7. Patients must have a clearly detectable and quantifiable monoclonal M-component value:
* IgG (serum M-component \>10g/l)
* IgA (serum M-component \>5g/l)
* IgD (serum M-component \>0.5g/l)
* Light chain (serum M-component \>1g/l or Bence Jones \>200mg/24h)
* In patients without measurable serum and urine M-protein levels and in the absence of renal failure: when the absolute serum FreeLightChain (sFLC) is ≥100mg/l and an abnormal sFLC K/λ ratio (\<0.26 or\>1.65) is found.
8. Eastern Cooperative Oncology Group (ECOG) performance status score of 0, 1, or 2
9. Adequate bone marrow function, documented within 96 hours prior to treatment without transfusion or growth factor support, defined as:
* Absolute neutrophils ≥1000/mm3
* Platelets ≥75000/mm3
* Hemoglobin ≥8.5g/dl
10. Adequate organ function, documented within 96 hours prior to treatment, defined as:
* Serum SGOT/AST or SGPT/ALT \<3.0 X Upper Limit of Normal (ULN)
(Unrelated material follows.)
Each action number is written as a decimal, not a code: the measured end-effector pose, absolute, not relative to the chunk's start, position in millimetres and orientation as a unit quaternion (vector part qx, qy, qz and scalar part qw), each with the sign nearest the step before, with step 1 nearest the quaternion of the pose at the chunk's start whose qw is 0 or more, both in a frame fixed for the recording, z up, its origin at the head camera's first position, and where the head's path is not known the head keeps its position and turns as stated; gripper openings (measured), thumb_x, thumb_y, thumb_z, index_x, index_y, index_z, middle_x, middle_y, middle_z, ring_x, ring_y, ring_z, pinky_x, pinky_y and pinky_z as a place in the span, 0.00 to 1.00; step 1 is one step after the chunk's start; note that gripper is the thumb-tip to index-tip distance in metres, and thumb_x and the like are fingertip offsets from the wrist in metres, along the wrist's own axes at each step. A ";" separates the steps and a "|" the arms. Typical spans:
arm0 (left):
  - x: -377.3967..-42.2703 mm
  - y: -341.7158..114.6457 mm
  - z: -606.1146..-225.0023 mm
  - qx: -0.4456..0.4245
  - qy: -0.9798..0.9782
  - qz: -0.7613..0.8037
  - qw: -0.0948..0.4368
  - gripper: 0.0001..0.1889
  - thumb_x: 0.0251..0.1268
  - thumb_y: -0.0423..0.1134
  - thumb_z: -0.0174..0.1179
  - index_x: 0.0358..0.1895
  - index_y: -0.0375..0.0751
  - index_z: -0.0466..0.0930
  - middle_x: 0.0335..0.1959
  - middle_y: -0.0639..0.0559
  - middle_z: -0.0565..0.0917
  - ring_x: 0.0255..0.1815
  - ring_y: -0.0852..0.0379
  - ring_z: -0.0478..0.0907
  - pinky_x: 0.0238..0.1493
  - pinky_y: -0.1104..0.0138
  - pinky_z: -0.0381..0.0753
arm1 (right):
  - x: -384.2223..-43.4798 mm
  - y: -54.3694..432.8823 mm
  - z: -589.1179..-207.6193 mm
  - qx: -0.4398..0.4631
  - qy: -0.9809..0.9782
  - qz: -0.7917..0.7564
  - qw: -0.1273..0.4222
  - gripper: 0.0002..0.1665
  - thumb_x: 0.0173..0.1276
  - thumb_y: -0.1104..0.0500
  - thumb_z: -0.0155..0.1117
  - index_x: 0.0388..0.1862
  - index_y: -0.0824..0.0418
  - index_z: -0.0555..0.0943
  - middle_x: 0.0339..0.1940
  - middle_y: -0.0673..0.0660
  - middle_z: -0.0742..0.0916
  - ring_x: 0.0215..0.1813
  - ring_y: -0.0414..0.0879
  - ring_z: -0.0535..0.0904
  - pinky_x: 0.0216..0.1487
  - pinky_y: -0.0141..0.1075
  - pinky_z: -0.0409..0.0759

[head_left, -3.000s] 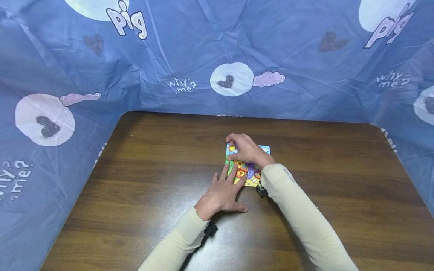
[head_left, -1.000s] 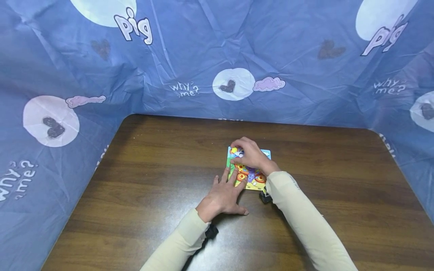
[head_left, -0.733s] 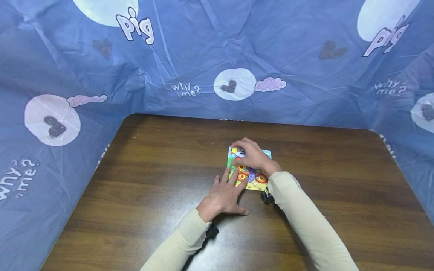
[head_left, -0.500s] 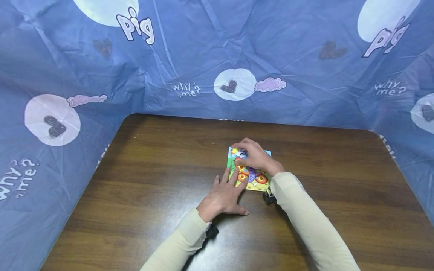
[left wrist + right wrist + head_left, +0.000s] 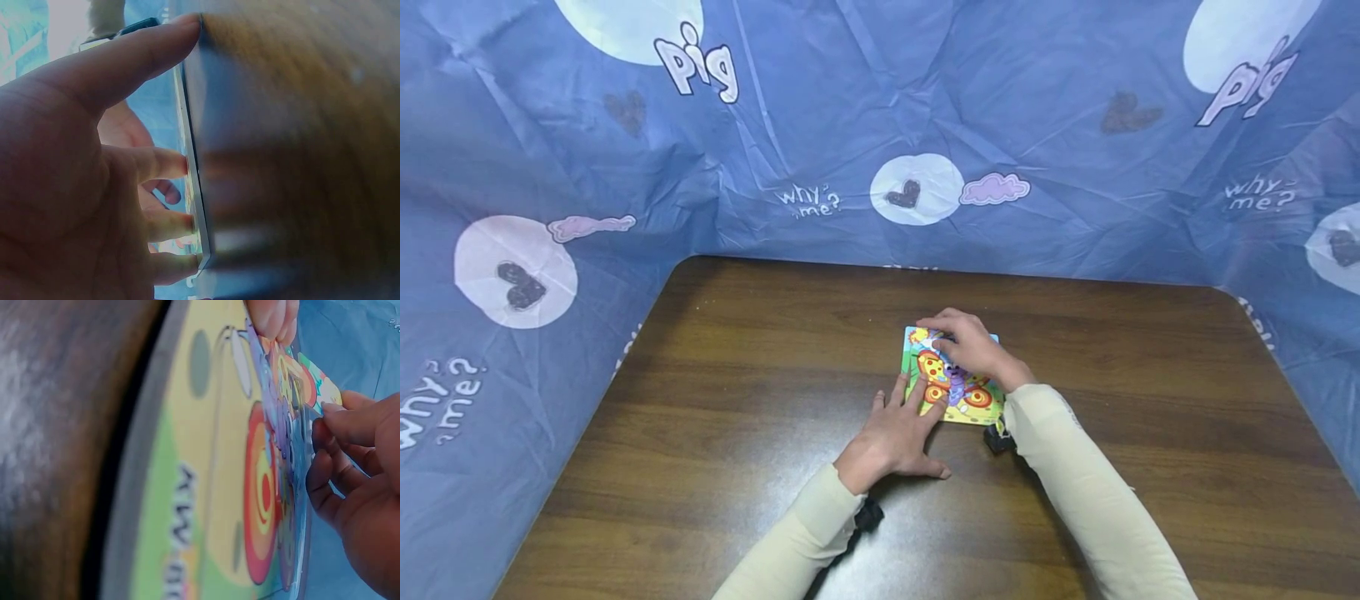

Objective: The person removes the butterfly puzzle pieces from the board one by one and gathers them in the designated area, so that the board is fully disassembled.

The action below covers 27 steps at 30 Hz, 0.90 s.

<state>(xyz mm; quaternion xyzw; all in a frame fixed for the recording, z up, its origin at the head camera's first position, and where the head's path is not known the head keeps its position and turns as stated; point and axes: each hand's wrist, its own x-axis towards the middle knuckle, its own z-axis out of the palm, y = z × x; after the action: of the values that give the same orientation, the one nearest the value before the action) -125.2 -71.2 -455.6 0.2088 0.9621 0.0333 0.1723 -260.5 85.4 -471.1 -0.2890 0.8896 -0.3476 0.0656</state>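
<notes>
A small butterfly jigsaw puzzle (image 5: pixel 970 415) lies flat on the table. My left hand (image 5: pixel 898 433) is spread beside it, its fingertips resting on the puzzle's lower left part and the thumb on the wood. Over the upper part is my right hand (image 5: pixel 973 346), bent at the fingers. The right wrist view shows its thumb and fingers pinching a puzzle piece (image 5: pixel 327 390) with green, white and yellow print, tilted up from the board at the far end. The right hand hides the upper right of the picture.
The brown wooden table (image 5: pixel 737 400) spreads around the puzzle. A blue printed cloth (image 5: pixel 820 108) hangs behind it and at both sides. A black wrist camera (image 5: pixel 998 437) sits beside the puzzle's lower right corner, under the right sleeve.
My right hand has slid slightly right across the puzzle's upper part, uncovering the butterfly's upper left wing and head. My left hand stays in place on the lower left.
</notes>
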 end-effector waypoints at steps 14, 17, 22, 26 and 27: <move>-124.9 -71.2 -455.0 0.209 0.961 0.037 0.175 0.53 0.51 0.73 0.64 0.79 0.56 0.56 0.84 0.41 0.48 0.83 0.36 0.48 0.75 0.39 0.62 | -260.9 79.4 -464.4 -0.264 0.935 -0.234 0.028 0.17 0.67 0.63 0.67 0.54 0.65 0.85 0.53 0.65 0.89 0.57 0.58 0.85 0.61 0.51 0.82; -125.1 -71.2 -454.8 0.209 0.961 0.039 0.178 0.53 0.51 0.72 0.64 0.80 0.56 0.55 0.84 0.41 0.48 0.83 0.35 0.47 0.76 0.39 0.62 | -260.6 77.1 -463.0 -0.262 0.938 -0.226 0.017 0.15 0.65 0.64 0.68 0.51 0.65 0.86 0.49 0.65 0.90 0.53 0.57 0.86 0.57 0.49 0.84; -124.8 -71.1 -455.0 0.210 0.960 0.043 0.179 0.53 0.51 0.72 0.64 0.80 0.56 0.55 0.84 0.41 0.48 0.83 0.35 0.47 0.76 0.39 0.61 | -261.2 82.5 -461.7 -0.259 0.932 -0.254 0.000 0.12 0.62 0.67 0.70 0.45 0.66 0.88 0.41 0.63 0.89 0.40 0.52 0.85 0.44 0.43 0.85; -124.3 -71.5 -454.7 0.208 0.960 0.048 0.179 0.53 0.51 0.72 0.65 0.80 0.56 0.56 0.84 0.41 0.48 0.83 0.35 0.47 0.76 0.39 0.61 | -263.7 94.2 -457.8 -0.256 0.927 -0.273 -0.009 0.12 0.62 0.68 0.69 0.45 0.66 0.88 0.40 0.63 0.88 0.39 0.51 0.85 0.42 0.43 0.85; -124.5 -71.6 -454.6 0.207 0.961 0.048 0.179 0.53 0.51 0.72 0.65 0.80 0.56 0.55 0.84 0.41 0.47 0.83 0.35 0.47 0.76 0.39 0.61 | -264.4 97.6 -456.2 -0.256 0.927 -0.275 -0.009 0.12 0.62 0.68 0.69 0.45 0.66 0.88 0.40 0.63 0.88 0.39 0.52 0.85 0.42 0.43 0.85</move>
<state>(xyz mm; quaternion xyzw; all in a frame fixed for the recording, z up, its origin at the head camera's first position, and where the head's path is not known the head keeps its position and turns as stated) -124.5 -71.6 -454.6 0.2067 0.9606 0.0481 0.1794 -264.4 97.6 -456.2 -0.2559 0.9268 -0.2748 -0.0087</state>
* Serum creatinine clearance (Cockcroft-Gault formula) ≥50 ml/min
* Serum total bilirubin \<2.0 mg/dl
11. Wash out period of at least 2 weeks from previous antitumor therapy or any investigational treatment.
12. Able to take antithrombotic medicines such as low molecular weight heparin or aspirin.
13. Subjects affiliated with an appropriate social security system
14. Agree to abstain from donating blood while taking study drug therapy and for at least 28 days following discontinuation of study drug therapy
15. Agree not to share study medication with another person and to return all unused study drug to the investigator
16. Female subjects of childbearing potential (\*) must:
* Understand the potential teratogenic risk to the unborn child
* Understand the need and agree to use, and be able to comply with, two reliable forms of contraception simultaneously or to practice complete abstinence from heterosexual contact during the following time periods related to this study:
1. for at least 28 days before starting study drug;
2. while participating in the study;
3. dose interruptions; and
4. for at least 28 days after study treatment discontinuation.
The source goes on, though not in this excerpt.